Member of the Council of Representatives
- Incumbent
- Assumed office March 2005
- Constituency: Sulaymaniyah

Member of the National Assembly
- In office June 2004 – March 2005

Member of the Governing Council
- In office July 2003 – 28 June 2004

Personal details
- Born: Mahmoud Ali Othman 1938 (age 87–88) Sulaymaniyah, Kingdom of Iraq
- Party: Independent
- Other political affiliations: Kurdistan Socialist Democratic Party Kurdistan Democratic Party (1962 – 1980)
- Children: 8
- Alma mater: University of Baghdad
- Occupation: Doctor and politician

= Mahmoud Othman =

Iraqi Kurdish politician (born 1938)

Mahmoud Ali Othman (Note: مەحموود عەلی عوسمان; محمود علي عثمان) (born 1938) is an Iraqi Kurdish politician. He was a member of the Interim Iraq Governing Council created following the United States's 2003 invasion of Iraq. A Kurd and Sunni Muslim, Othman was a member of the Political Bureau of the Kurdistan Democratic Party (KDP).

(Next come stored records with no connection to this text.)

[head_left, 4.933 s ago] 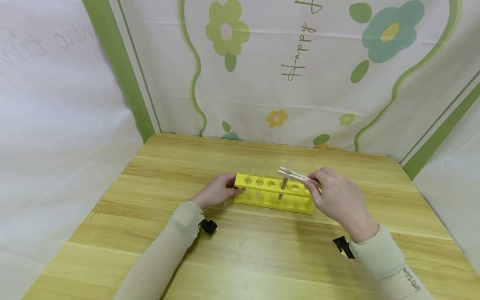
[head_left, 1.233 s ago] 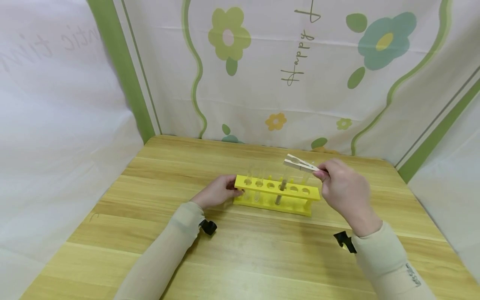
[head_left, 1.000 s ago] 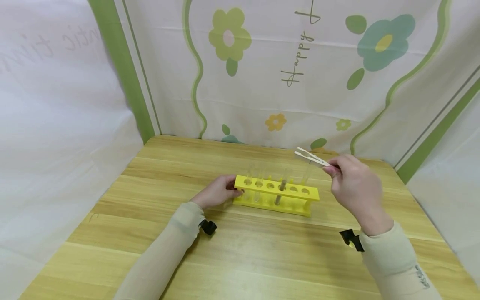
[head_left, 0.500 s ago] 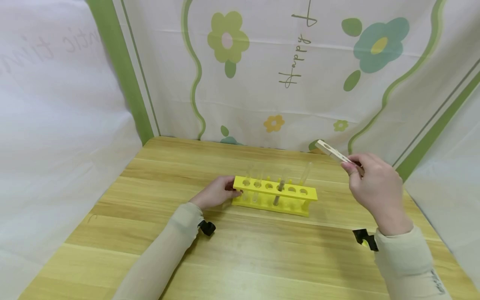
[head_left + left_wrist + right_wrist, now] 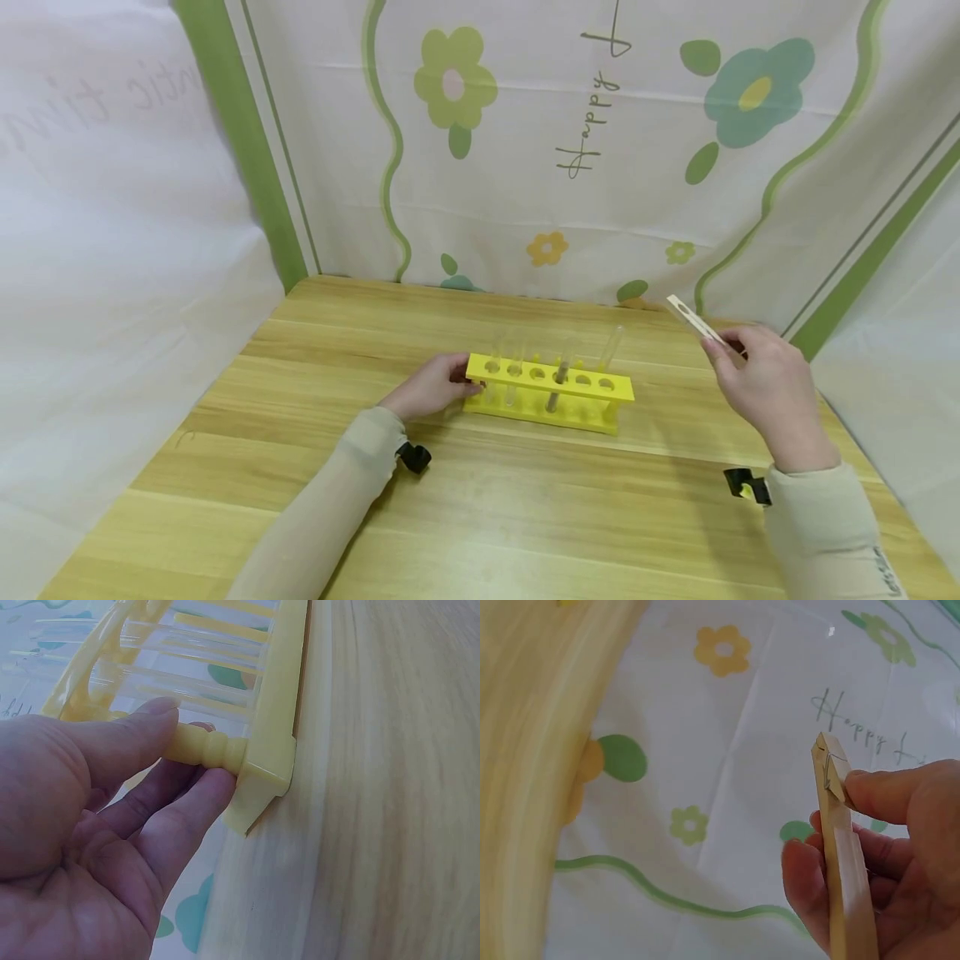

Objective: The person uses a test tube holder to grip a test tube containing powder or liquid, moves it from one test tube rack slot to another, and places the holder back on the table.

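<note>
A yellow test tube rack (image 5: 600, 395) stands upright on the table. My left hand (image 5: 426, 388) pinches the rack's left end post (image 5: 202, 745) between thumb and fingers. Two clear test tubes (image 5: 187, 686) stand in the left holes, and farther right is a tube with dark grey contents (image 5: 552, 403). Another clear tube (image 5: 612, 346) leans at the rack's right end. Up and to the right of the rack, my right hand (image 5: 772, 387) holds a wooden test tube clamp (image 5: 686, 315) by its handle. The clamp's jaws are together with no tube in them; its wire spring (image 5: 828, 771) shows.
The wooden table (image 5: 480, 508) stretches in front of the rack and to both sides. A white curtain (image 5: 495, 196) printed with flowers and lettering hangs behind the table, with pale cloth walls (image 5: 127, 250) left and right. Black straps (image 5: 415, 457) sit at the wrists.
The clamp was at the dark-filled tube; it has come off with jaws spread, moved up and right, and its jaws have come together. That tube stays in the rack. My left hand has stayed put.
</note>
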`<state>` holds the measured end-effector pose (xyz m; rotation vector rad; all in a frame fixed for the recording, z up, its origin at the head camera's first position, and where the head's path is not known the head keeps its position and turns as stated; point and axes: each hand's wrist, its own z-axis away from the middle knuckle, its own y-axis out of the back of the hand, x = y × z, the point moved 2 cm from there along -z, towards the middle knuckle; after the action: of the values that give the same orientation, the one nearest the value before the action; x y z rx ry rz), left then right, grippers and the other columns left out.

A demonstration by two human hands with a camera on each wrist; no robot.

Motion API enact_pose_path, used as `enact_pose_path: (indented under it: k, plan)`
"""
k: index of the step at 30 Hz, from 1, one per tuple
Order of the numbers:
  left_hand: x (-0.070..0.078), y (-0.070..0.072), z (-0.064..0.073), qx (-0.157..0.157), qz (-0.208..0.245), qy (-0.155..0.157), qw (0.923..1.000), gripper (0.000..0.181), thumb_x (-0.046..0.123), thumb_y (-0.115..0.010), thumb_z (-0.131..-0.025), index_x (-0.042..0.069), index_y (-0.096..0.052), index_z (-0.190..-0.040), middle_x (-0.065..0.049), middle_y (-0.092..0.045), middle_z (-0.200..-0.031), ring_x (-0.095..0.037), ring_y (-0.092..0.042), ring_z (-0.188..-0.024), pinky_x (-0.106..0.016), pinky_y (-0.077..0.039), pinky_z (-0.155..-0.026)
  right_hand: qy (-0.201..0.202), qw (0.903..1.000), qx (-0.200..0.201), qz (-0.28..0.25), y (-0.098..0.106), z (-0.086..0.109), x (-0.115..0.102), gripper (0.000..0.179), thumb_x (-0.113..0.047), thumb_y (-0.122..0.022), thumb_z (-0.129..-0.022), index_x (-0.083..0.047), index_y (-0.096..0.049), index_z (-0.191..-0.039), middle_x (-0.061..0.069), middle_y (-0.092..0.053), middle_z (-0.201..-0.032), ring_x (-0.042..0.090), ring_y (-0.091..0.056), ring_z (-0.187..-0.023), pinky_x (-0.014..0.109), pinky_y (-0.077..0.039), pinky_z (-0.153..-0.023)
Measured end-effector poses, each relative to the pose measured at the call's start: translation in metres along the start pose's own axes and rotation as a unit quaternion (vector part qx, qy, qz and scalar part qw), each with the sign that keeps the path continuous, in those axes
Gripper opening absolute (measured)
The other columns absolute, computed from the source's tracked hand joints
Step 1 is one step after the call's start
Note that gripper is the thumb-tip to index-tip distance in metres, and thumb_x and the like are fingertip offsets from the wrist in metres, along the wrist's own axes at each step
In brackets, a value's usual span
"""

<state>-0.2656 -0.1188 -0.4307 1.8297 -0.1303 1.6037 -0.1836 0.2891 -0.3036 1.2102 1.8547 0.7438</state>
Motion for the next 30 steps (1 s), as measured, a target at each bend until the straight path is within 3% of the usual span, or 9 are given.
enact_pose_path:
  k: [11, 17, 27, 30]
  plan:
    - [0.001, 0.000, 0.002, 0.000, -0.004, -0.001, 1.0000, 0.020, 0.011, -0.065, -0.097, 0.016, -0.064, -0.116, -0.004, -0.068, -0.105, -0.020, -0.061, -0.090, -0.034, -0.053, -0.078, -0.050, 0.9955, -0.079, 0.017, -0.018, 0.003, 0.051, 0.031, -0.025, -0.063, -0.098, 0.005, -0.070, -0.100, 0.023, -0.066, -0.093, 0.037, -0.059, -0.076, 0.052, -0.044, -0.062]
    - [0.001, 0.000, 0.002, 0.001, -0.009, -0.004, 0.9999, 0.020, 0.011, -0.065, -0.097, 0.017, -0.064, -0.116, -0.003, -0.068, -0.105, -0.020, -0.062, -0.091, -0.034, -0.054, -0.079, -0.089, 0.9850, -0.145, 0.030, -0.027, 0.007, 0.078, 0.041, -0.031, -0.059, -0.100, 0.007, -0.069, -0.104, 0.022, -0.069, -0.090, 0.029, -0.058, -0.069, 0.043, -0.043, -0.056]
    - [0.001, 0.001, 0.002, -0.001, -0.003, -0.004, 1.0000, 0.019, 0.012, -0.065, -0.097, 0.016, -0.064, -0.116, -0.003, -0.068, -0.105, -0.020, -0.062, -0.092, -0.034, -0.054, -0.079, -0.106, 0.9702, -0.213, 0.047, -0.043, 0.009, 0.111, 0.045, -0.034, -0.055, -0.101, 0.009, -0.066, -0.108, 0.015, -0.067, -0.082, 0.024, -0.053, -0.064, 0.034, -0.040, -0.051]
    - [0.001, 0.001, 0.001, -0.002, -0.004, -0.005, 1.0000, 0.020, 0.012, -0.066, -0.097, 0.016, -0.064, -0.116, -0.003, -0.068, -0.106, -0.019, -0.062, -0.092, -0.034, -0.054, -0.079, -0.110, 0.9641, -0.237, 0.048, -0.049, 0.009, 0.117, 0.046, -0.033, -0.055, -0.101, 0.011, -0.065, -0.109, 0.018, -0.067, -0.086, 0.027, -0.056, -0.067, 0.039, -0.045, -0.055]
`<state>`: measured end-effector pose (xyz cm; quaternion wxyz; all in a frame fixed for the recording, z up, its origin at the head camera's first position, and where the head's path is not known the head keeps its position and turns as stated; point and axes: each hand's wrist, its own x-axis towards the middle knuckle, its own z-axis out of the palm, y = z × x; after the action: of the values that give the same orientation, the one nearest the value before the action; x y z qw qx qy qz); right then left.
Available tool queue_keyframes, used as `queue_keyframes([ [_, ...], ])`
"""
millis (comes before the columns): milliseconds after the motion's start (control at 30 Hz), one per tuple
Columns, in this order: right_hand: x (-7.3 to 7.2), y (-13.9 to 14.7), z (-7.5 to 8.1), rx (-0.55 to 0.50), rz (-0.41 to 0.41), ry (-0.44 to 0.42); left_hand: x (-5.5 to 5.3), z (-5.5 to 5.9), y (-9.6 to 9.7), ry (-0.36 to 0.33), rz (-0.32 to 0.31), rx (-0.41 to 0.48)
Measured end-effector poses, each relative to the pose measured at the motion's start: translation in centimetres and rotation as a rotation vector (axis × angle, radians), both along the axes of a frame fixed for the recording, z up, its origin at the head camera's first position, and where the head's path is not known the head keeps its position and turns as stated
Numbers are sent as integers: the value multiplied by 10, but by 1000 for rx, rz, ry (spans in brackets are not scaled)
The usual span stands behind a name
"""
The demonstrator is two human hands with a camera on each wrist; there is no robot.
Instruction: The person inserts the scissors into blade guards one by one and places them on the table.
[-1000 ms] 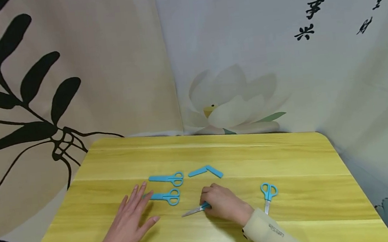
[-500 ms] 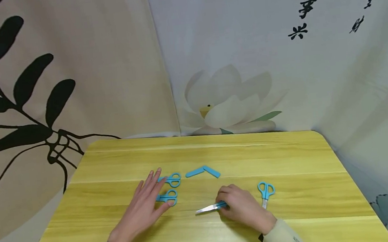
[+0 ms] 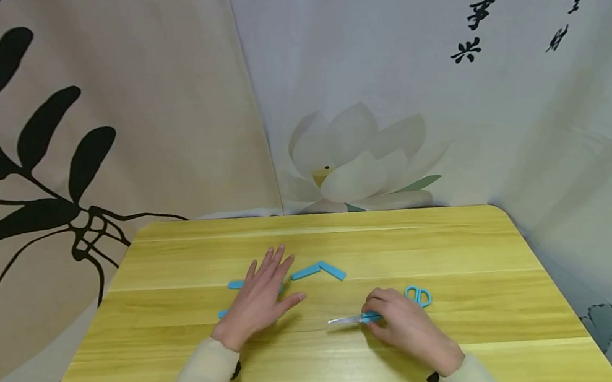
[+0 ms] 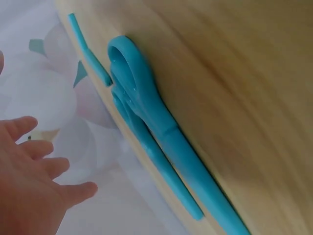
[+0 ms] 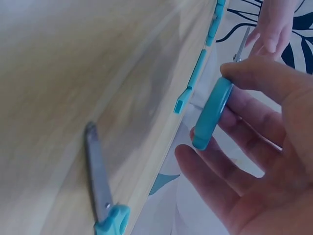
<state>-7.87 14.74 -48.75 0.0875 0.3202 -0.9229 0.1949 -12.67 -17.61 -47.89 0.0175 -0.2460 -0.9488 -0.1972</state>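
Right hand (image 3: pixel 404 327): thumb and fingertips pinch the blue-handled scissors (image 5: pixel 213 115) by the handles.
Blades (image 3: pixel 344 321): bare, raised above the wooden table (image 3: pixel 429 246) — pointing toward the person's left.
Left hand (image 3: pixel 264 298): fingers spread wide, above the nearer sheathed scissors (image 4: pixel 171 137) and the farther sheathed scissors (image 4: pixel 159 161).
Second bare pair (image 5: pixel 99 174): lying on the table just beside the right hand — partly hidden by it in the head view.
Blue covers (image 3: pixel 306 272): two, end to end at an angle, beyond the hands.
Backdrop (image 3: pixel 163 106): printed cloth behind the table.
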Motion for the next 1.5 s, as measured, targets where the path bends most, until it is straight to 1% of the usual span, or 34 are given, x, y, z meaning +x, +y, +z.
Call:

He later founded the Kurdish Socialist Party. He was involved in negotiations leading to the 1970 autonomy agreement with the Ba'ath Party. He later served as a member of the Iraqi National Assembly.

Othman was born in Sulaymaniyah in 1938. He became politically active during his youth. He completed a degree in medicine at the University of Baghdad, graduating with first-class honours. He has eight children.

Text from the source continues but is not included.